I’ve heard that by March, my colleagues set up mosquito nets over their chairs and work and eat inside them.

Right now, we just have millions of grasshoppers. At first, I used to brush them off when they landed on me, but there are just too many of them. Now I only brush off the ones that land on my face. I don’t even bother with the ones in my hair. They land all creaky and long-limbed, with a little thump. Then a moment later, there is a bigger thump as they take off again. They are so many that they sound like rain as they land on and take off from the tin roofs.

There are also millions of fireflies. Leaving the mess hall last night, all lights turned off, I turned back and saw a small tree, dark against the sky, lit up like a Christmas tree with all the fireflies winking on and off. I gasped and stared. For a moment, I was perfectly happy, perfectly enthralled with the beauty.

When I got to my bedroom, I did the nightly insect and snake check of the bed. I keep the mosquito net tucked firmly around the bed to avoid sharing the bed with spiders, cockroaches, or snakes, but I still check it every night. I don’t know what I would do if I encountered a snake in there during the routine check, but I can only hope that the encounter would be slightly more positive if I did it while the light is on than if I just crawled in there in the dark.

I seem to have had a grasshopper on me when I dove in to do the check, though, because when I looked back at the bed, there was a grasshopper clinging to the inside of the mosquito net. I poked at it and it leapt over into the middle of the bed.

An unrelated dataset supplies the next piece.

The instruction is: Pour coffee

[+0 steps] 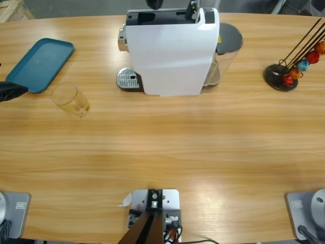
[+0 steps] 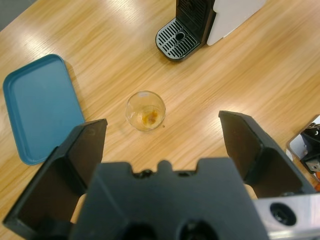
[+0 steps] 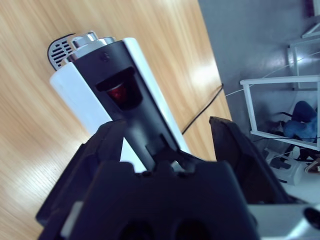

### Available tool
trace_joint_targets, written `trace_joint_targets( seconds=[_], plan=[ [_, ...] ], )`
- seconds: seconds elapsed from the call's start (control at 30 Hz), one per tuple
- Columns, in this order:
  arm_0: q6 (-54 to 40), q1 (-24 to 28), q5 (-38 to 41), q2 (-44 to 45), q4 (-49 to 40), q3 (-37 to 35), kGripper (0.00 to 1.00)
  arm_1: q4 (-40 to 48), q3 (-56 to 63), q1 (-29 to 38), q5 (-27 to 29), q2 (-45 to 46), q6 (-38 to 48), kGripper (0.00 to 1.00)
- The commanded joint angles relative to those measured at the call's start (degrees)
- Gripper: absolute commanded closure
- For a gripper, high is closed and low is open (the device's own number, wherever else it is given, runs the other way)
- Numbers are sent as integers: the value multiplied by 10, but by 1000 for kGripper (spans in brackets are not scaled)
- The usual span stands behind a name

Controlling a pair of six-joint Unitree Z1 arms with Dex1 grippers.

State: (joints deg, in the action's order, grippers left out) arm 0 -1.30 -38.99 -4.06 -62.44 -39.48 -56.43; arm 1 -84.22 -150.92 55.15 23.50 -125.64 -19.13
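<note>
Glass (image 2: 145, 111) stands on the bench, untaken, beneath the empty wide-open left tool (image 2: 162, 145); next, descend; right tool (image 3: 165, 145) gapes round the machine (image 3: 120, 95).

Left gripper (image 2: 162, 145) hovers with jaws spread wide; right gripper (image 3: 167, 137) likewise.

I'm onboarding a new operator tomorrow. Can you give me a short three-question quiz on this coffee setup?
1. True or false: the glass stands on the drip grate of the coffee machine.
2. Which is nearest the glass? A) teal tray B) capsule rack C) water tank
3. Fill in: the left pincer hangs above the ____ with its jaws apart.

Key: 1 false, it stands on the table; 2 A; 3 glass.
</note>
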Motion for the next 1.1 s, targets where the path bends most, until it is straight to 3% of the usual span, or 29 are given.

I took out my contacts and got ready for bed, fuming and scowling all the while because everything is ALL WRONG and THIS IS THE LAST STRAW of so very many straws, even though I’ve been mostly liking this place lately. I CANNOT SLEEP IN A BED WITH A GRASSHOPPER; IT WILL JUMP ON ME IN THE NIGHT AND THAT IS NOT OKAY. I armed myself with Flying Insect Spray, but I didn’t want to spray it on my bed because I think it’s poisonous to humans, too.

By the time I actually got into bed, I had regained a sense of perspective and I gathered the grasshopper in a t-shirt and deposited it out onto the top of my suitcase lying next to the bed and tucked myself in and fell promptly to lovely sleep.